As one trust IT manager told EHI: “This could have transformed NHS IT and the interoperability landscape if it had been introduced a few years ago.”
However, it may still just provide a taste of what is to come, even if the official line is that this is a “one-off.” If it delivers the hoped for benefits, it would seem crazy to not take it as a template for future interoperability.
Winners of challenge fund to hear by end October
The fund seems to have generated an enthusiastic response. EHI reported recently that more than 150 bids have been submitted.
An independent panel will evaluate the bids during the course of October with announcements on successful projects expects by early November.

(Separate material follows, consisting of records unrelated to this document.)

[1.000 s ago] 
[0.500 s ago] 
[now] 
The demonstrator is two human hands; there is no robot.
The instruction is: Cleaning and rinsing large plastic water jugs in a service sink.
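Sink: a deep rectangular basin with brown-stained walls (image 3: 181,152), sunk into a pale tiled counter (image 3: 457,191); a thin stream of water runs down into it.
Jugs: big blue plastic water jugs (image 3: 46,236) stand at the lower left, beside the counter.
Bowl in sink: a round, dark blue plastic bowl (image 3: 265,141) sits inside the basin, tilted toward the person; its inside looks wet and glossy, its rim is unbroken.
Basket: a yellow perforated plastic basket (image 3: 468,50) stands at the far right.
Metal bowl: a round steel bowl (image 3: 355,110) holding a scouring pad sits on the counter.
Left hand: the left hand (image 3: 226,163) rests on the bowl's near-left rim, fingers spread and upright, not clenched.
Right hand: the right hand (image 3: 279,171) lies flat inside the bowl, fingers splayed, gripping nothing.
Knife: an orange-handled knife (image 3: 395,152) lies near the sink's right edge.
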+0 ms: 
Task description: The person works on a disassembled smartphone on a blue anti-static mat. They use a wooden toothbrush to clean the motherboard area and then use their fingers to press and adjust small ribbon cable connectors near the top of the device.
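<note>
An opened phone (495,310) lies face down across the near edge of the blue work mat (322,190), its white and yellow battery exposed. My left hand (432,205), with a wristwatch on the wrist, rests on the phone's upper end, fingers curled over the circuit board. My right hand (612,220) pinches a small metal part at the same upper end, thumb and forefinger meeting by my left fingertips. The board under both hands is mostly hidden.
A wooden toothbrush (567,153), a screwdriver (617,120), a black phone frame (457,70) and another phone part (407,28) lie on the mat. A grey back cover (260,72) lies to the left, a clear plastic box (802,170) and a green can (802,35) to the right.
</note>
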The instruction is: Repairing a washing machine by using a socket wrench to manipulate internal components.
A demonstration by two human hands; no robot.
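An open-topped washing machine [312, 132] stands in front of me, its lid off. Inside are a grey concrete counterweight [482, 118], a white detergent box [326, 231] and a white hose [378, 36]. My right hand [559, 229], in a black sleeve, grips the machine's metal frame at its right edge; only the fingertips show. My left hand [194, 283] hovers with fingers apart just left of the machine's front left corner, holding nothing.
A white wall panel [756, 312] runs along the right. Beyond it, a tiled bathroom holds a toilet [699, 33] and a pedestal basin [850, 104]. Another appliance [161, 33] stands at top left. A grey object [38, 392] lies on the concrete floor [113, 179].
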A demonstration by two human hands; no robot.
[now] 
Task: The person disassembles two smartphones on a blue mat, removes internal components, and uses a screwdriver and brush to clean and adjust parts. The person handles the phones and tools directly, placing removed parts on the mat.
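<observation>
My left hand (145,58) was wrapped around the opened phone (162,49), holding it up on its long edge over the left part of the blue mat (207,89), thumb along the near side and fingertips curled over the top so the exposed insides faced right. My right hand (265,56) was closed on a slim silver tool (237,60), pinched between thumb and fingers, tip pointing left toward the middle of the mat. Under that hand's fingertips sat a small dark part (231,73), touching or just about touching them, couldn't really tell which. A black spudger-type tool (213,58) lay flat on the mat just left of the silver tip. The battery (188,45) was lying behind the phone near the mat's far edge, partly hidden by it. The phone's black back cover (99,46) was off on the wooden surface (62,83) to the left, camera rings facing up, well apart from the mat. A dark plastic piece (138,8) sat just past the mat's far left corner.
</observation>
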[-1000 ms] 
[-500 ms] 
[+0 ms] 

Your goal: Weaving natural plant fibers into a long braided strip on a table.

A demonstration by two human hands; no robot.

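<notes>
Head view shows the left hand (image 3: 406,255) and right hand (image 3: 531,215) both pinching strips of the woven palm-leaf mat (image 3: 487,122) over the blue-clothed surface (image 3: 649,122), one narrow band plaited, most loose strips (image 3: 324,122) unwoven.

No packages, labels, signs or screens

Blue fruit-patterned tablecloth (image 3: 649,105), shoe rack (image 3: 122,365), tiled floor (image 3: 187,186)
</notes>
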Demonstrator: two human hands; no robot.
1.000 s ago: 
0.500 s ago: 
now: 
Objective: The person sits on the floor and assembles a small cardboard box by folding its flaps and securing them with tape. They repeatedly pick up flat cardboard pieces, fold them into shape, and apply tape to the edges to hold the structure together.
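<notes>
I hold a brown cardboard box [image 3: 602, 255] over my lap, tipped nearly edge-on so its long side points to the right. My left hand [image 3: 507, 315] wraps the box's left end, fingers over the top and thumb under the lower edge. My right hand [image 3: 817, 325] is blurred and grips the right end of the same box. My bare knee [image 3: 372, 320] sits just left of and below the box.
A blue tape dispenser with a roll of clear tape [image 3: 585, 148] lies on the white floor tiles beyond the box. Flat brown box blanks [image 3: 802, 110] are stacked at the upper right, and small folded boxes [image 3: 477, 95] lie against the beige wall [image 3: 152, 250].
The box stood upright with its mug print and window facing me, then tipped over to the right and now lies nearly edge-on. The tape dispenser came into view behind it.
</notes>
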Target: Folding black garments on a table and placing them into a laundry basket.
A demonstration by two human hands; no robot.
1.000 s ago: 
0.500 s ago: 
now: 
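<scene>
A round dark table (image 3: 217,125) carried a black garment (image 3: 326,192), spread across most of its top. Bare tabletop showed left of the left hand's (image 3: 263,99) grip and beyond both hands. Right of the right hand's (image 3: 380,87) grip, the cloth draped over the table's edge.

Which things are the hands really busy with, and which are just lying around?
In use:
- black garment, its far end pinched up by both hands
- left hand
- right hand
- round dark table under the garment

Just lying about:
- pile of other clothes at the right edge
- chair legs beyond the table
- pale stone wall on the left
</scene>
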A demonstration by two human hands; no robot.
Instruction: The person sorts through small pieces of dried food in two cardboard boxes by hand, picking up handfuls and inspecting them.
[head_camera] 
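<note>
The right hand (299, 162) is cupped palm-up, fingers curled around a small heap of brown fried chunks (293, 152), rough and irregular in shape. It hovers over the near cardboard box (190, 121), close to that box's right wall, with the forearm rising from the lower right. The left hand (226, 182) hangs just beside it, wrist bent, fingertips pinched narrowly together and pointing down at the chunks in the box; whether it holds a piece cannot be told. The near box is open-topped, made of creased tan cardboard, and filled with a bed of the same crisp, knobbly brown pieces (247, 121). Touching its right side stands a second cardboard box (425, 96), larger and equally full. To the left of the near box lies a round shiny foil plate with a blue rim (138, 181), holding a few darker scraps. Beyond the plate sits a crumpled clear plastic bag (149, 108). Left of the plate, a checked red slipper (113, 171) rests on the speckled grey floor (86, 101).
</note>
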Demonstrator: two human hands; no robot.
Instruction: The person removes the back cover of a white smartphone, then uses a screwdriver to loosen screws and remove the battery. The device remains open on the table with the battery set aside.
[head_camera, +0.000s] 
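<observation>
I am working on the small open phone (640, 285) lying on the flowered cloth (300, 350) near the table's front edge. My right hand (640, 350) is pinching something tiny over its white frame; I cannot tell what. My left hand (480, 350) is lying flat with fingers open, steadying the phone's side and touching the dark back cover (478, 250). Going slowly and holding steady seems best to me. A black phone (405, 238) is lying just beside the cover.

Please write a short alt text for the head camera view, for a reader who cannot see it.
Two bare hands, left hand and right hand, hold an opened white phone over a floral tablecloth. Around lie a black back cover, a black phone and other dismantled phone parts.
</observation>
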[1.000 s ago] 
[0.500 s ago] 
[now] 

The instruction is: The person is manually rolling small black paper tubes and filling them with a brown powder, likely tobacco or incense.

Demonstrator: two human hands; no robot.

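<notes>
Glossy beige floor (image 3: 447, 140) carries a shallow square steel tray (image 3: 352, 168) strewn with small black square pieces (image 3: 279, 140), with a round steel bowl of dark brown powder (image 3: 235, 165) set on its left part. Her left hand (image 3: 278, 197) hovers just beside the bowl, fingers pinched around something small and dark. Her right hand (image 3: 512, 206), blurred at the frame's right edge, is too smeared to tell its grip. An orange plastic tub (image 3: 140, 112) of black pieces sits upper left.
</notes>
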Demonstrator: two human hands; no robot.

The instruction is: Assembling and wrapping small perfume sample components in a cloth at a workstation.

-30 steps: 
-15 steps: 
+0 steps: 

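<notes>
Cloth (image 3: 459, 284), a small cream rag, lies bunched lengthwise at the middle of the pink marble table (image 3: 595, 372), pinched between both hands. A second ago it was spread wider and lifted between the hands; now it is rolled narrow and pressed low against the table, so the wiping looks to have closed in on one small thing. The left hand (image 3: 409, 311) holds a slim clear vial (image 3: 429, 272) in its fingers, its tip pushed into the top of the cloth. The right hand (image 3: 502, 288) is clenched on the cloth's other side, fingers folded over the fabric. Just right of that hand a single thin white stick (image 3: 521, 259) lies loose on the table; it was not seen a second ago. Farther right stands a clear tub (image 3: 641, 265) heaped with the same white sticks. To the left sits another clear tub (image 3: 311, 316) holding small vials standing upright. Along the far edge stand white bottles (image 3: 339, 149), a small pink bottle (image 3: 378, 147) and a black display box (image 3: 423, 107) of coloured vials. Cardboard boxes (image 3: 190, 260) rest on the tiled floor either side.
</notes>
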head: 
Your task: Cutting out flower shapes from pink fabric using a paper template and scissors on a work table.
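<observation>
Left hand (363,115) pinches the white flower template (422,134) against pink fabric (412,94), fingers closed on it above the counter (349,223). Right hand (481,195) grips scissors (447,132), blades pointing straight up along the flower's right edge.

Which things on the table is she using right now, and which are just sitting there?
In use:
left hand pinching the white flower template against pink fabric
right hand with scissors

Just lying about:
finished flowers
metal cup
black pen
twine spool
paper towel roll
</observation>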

“We’ve made the evaluation as tight as possible as we want you to have as much time to use the money to use the money and deploy,” Naylor said. Applicants have to self-certify their ability to deliver within the schedule.
All projects “must lead to a successful deployment and demonstrate ‘meaningful use’ of digital information exchange, in a health and social care environment, by 31 March 2013.”
Yes, that’s all projects completed by 31 March. NPfIT may be officially over but the era of impossible deadlines is alive and well.
To get paid, the chief executive of the organisation concerned will have to write and say: “I have a system live and its delivering benefits and those benefits can be audited”, explained Naylor. “And we want a case study or other collateral to prove the benefits.”
Severe limitations
EHI readers broadly welcomed ISCF but said the deadline would severely limit the projects that can apply: “The 31 March deadline in effect counts out any larger project unless it’s an in-house development or involves multiple commercial partners,” one noted.
Instead, existing projects are likely to get rebadged. “What’s likely to come of this is existing projects being opportunistically punted in and a lot of piddly stuff of little consequence,” a commenter said. “There are likely to be a number of good ideas that get compromised during a mad dash to meet the March deadline.”
Another more sceptical take came from an EHI reader who argued that driving an update of ITK is not without issue, given its reliance on proprietary platforms whose funding is uncertain.
As with so many national IT initiatives, ISCF looks both ambitious and rushed, and its future is uncertain. It’s to be hoped that it won’t just be a footnote to NPfIT. It could be so much more.
Fortunately, inviting expressions of interest for additional ITK capabilities beyond existing messaging templates certainly points to an ambition (if not yet the money) for further development.